Our Transcriptome-wide (and splice junction wide) Association Study of ovarian cancer paper is now out in Nature Genetics:

A transcriptome-wide association study of high-grade serous epithelial ovarian cancer identifies new susceptibility genes and splice variants. A Gusev[+], K Lawrenson[+], X Lin, PC Lyra, S Kar, KC Vavra, F Segato, MAS Fonseca, JM Lee, T Pejovic, G Liu, Ovarian Cancer Association Consortium, B Karlan, ML Freedman, H Noushmehr, AN Monteiro, PD Pharoah, B Pasaniuc[+], S Gayther[+]. Nature Genetics. 2019

This was a multi-institutional collaboration to identify susceptibility mechanisms for ovarian cancer risk using gene expression and splicing data from >2,000 samples.
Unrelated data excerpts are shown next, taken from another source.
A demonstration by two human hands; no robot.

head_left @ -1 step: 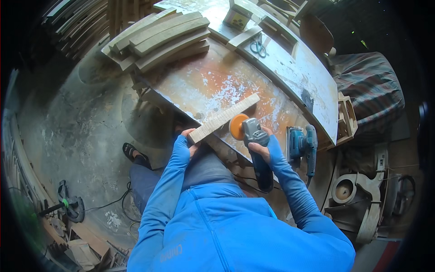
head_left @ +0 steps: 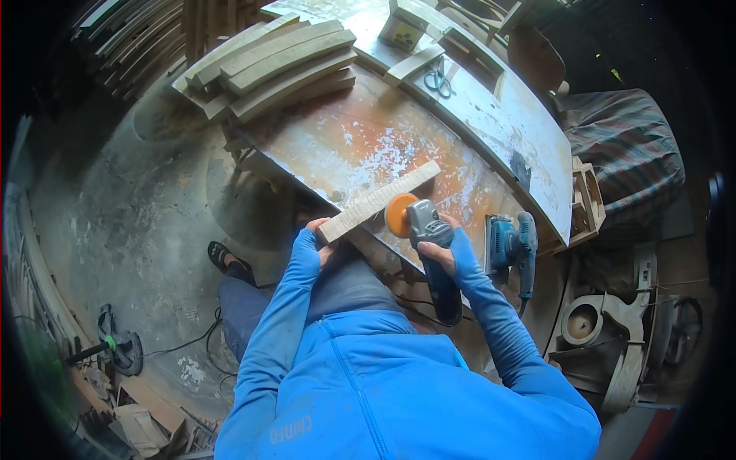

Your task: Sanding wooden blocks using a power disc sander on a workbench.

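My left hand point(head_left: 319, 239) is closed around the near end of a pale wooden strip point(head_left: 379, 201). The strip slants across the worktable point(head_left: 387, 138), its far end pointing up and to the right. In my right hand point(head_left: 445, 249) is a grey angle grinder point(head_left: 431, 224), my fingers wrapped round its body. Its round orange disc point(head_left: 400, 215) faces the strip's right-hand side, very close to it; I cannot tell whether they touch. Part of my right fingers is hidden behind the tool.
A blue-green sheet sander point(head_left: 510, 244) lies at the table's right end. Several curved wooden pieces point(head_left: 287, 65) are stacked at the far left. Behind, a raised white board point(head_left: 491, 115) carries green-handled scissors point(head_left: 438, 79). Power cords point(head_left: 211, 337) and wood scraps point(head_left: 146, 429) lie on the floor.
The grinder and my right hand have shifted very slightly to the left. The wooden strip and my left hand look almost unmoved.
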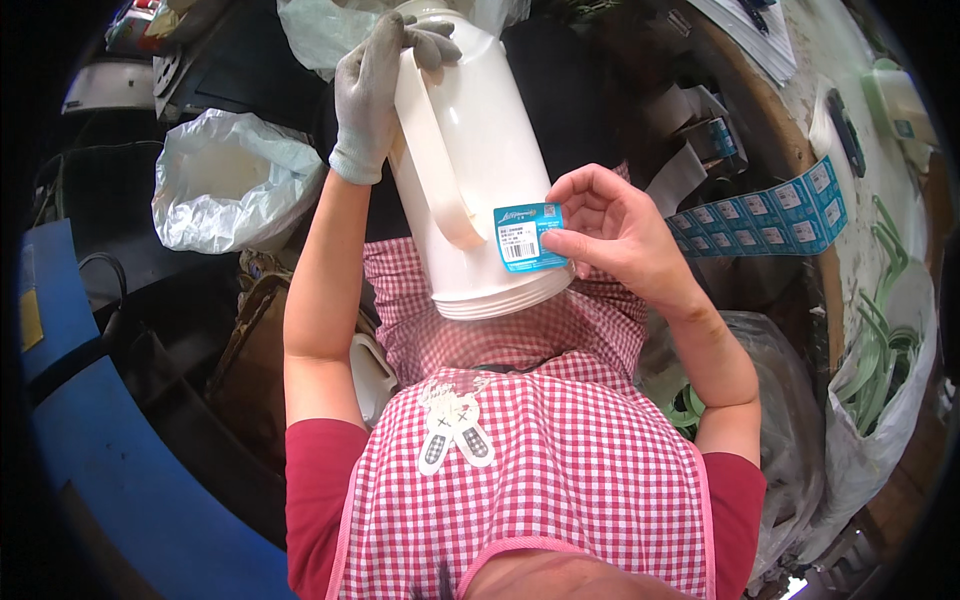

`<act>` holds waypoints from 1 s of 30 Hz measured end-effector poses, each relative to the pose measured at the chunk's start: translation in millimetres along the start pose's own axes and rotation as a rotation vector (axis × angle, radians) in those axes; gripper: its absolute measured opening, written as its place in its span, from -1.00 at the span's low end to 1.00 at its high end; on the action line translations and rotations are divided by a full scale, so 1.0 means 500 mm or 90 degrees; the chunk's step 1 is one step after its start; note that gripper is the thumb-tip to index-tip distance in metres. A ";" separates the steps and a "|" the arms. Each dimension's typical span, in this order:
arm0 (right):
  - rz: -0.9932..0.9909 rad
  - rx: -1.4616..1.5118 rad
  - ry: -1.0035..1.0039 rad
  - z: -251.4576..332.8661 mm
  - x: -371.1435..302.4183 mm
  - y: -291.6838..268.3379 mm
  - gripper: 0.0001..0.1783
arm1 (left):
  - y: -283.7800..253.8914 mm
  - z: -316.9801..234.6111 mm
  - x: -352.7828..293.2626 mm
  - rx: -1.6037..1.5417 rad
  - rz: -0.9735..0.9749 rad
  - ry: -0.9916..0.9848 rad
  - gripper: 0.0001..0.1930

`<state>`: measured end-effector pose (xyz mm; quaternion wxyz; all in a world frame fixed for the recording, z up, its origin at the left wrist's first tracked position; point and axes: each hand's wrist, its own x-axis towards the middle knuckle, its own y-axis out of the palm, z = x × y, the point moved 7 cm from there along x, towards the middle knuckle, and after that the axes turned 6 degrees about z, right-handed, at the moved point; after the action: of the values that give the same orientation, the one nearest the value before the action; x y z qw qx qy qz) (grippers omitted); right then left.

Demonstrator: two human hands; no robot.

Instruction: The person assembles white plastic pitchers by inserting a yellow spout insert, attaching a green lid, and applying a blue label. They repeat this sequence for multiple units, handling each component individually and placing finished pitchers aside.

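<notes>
A white plastic jug body [485, 130] with a long side handle lies tilted across my lap, its ridged, threaded-looking end toward me. My left hand [372, 95], in a grey glove, is closed round the far end of the handle, fingers reaching over the jug. My bare right hand [610, 230] pinches the right edge of a blue label [518, 238] with a white barcode panel. The label lies against the jug's wall near the ridged end, right of the handle's lower end. Whether it is stuck down there, I cannot tell.
A sheet of blue labels [765, 215] hangs over the edge of the worktable [800, 120] at right. Green strap-like parts [880, 340] fill a clear bag below. An open white plastic bag [235, 185] stands at left, above a blue panel [130, 450].
</notes>
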<state>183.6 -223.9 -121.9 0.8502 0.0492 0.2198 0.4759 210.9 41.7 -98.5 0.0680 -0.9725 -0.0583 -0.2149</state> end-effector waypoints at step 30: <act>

In addition to identifying many potential risk genes, we found several loci where the disease association was correlated with splicing but not total expression, and would have been missed in a traditional TWAS. For one gene – CHMP4C – which had previously been hypothesized to be driven by a non-synonymous coding change or a nearby non-coding variant, our model implicated a splice junction variant and we showed experimentally that the risk variant was associated with differential exon usage. Overall, genes that were implicated through splicing appeared to be more essential in functional screens than those implicated through overall expression activity. As in other recent studies (see this post) many of the risk associations were observed using gene expression from tumors. The extent to which tumors can be the “right” tissue for studying risk remains a question of great interest.